25 Apr 2017 | Tomas Simon Hanbyul Joo Iain Matthews Yaser Sheikh
This paper presents a method for hand keypoint detection in single images using multiview bootstrapping. The approach involves training a keypoint detector using multiple camera views to improve detection accuracy, especially for occluded hand joints. The process starts with an initial detector that produces noisy labels in multiple views. These noisy detections are then triangulated in 3D using multiview geometry or marked as outliers. The reprojected triangulations are used as new labeled training data to improve the detector. This process is repeated, generating more labeled data in each iteration. The method is used to train a hand keypoint detector for single images that runs in real-time on RGB images and has accuracy comparable to methods that use depth sensors. The single view detector, triangulated over multiple views, enables 3D markerless hand motion capture with complex object interactions.
The paper also discusses related work in hand pose estimation, highlighting the challenges of generating annotated datasets for hand keypoints. It introduces the concept of multiview bootstrapping, which uses geometric constraints from multiple views to generate labeled data for training. The method is evaluated on publicly available datasets, showing improvements in performance compared to depth-based methods. The results demonstrate that multiview bootstrapping can produce hand keypoint detectors that rival the performance of RGB-D detectors and enable markerless 3D hand motion capture in challenging scenarios. The paper concludes with a discussion on the potential of multiview bootstrapping for building rich training sets and improving weakly supervised learning.This paper presents a method for hand keypoint detection in single images using multiview bootstrapping. The approach involves training a keypoint detector using multiple camera views to improve detection accuracy, especially for occluded hand joints. The process starts with an initial detector that produces noisy labels in multiple views. These noisy detections are then triangulated in 3D using multiview geometry or marked as outliers. The reprojected triangulations are used as new labeled training data to improve the detector. This process is repeated, generating more labeled data in each iteration. The method is used to train a hand keypoint detector for single images that runs in real-time on RGB images and has accuracy comparable to methods that use depth sensors. The single view detector, triangulated over multiple views, enables 3D markerless hand motion capture with complex object interactions.

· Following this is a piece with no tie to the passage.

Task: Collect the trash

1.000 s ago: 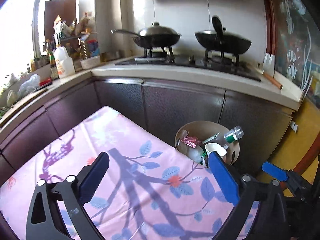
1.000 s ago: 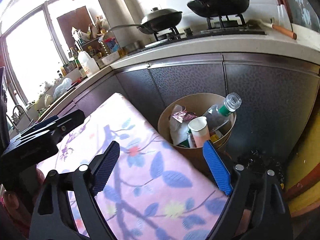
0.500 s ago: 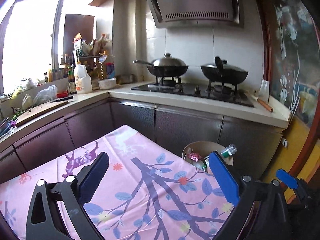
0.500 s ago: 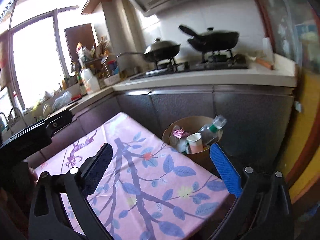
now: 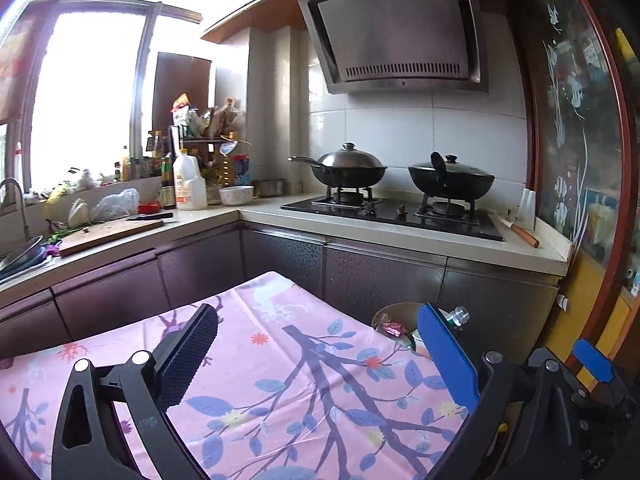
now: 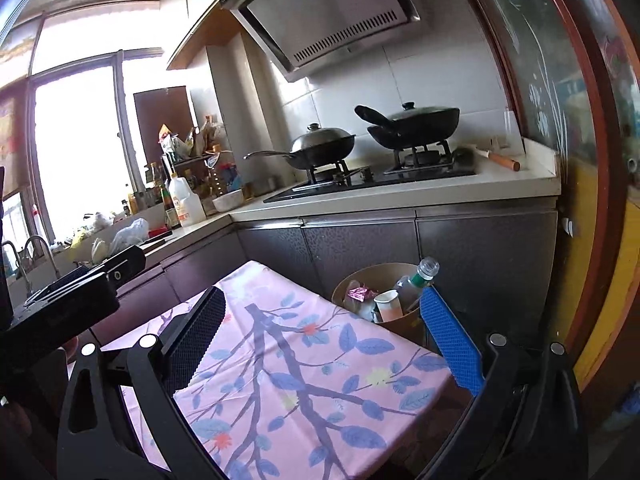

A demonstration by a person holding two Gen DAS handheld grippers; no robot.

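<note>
- Both views have tilted up and drawn back since the earlier frames: the range hood [image 5: 396, 36] now fills the upper field and the bin sits lower and smaller.
- Left wrist view: left tongs [image 5: 320, 356] spread wide, holding nothing, above the bench [image 5: 280, 364] draped in a smooth pink cloth printed with branches. The round brown trash bin [image 5: 386, 312] stands just beyond the bench's far right edge, partly hidden by the blue finger pad [image 5: 448, 356]. Right tongs [image 5: 592, 360] show at the right margin.
- Right wrist view: right tongs [image 6: 324, 336] likewise wide and empty. The bin [image 6: 400, 324] holds a clear plastic bottle [image 6: 416, 280], a paper cup [image 6: 388, 304] and a crumpled pink wrapper [image 6: 360, 293]. Open floor lies between the bin and the dark cabinets [image 6: 480, 252].
</note>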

The paper also discusses related work in hand pose estimation, highlighting the challenges of generating annotated datasets for hand keypoints. It introduces the concept of multiview bootstrapping, which uses geometric constraints from multiple views to generate labeled data for training. The method is evaluated on publicly available datasets, showing improvements in performance compared to depth-based methods. The results demonstrate that multiview bootstrapping can produce hand keypoint detectors that rival the performance of RGB-D detectors and enable markerless 3D hand motion capture in challenging scenarios. The paper concludes with a discussion on the potential of multiview bootstrapping for building rich training sets and improving weakly supervised learning.